На следующей перемене, учительницы ушла куда-то, девочки побежали в библиотеку, мальчишки побежали играть в догонялки, а остальные остались. Петриков, близнецы Агапкины, Павлик Ветлячков и Колька, живущий недалеко от нас — что-то оживленно обсуждали. Кажется новый выпуск «Мурзилки». Я встал с места, прошёл к доске, взял тряпку и начал стирать с нее мел. Услышал, как мальчишки затихли, потом начали шептаться.
— Эй, ты, — крикнул Петриков, я сразу же обернулся, — классный костюмчик!
Другие мальчишки прыснули, стукая друг дружку по рукам, чтобы перестали смеяться.
— Да! — кивнул я, на что рассмеялся даже Петриков.
— Где-то я уже видел этот костюмчик. — Задумчиво произнес Павлик. — О! Вспомнил, на брате! Этот недоносок донашивает шмотки. Ты б еще у бомжа отобрал штаны!
— Это мой костюм. — Вторил я, на что все смеялись еще больше.
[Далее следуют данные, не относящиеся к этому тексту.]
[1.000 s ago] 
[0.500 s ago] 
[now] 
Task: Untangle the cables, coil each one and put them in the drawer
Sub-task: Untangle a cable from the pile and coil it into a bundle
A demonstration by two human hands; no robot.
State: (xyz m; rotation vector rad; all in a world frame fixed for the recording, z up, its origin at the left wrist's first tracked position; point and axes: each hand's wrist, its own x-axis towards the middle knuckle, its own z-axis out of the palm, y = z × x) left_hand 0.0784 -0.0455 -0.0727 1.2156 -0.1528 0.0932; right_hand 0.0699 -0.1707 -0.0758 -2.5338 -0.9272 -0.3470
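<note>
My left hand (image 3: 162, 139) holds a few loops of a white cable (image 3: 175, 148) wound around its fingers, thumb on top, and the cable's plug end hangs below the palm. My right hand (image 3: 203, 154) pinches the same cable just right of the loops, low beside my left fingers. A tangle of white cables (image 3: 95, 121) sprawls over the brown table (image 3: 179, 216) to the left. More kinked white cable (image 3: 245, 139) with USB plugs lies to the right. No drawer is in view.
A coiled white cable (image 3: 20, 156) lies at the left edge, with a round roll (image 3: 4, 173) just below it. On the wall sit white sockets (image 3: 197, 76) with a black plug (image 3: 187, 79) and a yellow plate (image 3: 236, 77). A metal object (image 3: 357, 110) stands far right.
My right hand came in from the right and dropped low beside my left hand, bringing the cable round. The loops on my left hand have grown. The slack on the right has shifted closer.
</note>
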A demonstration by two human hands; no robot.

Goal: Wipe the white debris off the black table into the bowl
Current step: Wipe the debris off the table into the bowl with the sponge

— Конечно. Твой. Папаша зек купил на зоне и передал тебе, да? — ухмыльнулся Петриков. — А нет… твоя мамашка работает за еду и тряпки!
— Заткнись! — я сжал кулаки.
— А то что? Бабка твоя прихромает и нам пальцем пригрозит? — продолжал Ванька, стоя у парты близнецов и смеряя меня взглядом полным ненависти.
Не знаю что мной двигало тогда, но я в два прыжка оказался рядом с Петриковым и замахнулся, пытаясь попасть кулаком тому по зубам. Я хотел, чтобы он заткнулся. Кровь бурлила во мне. Я слышал лишь шум в ушах, поэтому когда Ванька что-то сказал, не услышал, но близнецы тут же схватили меня за руки и стали держать. Как бы я не пытался вырваться, не получалось.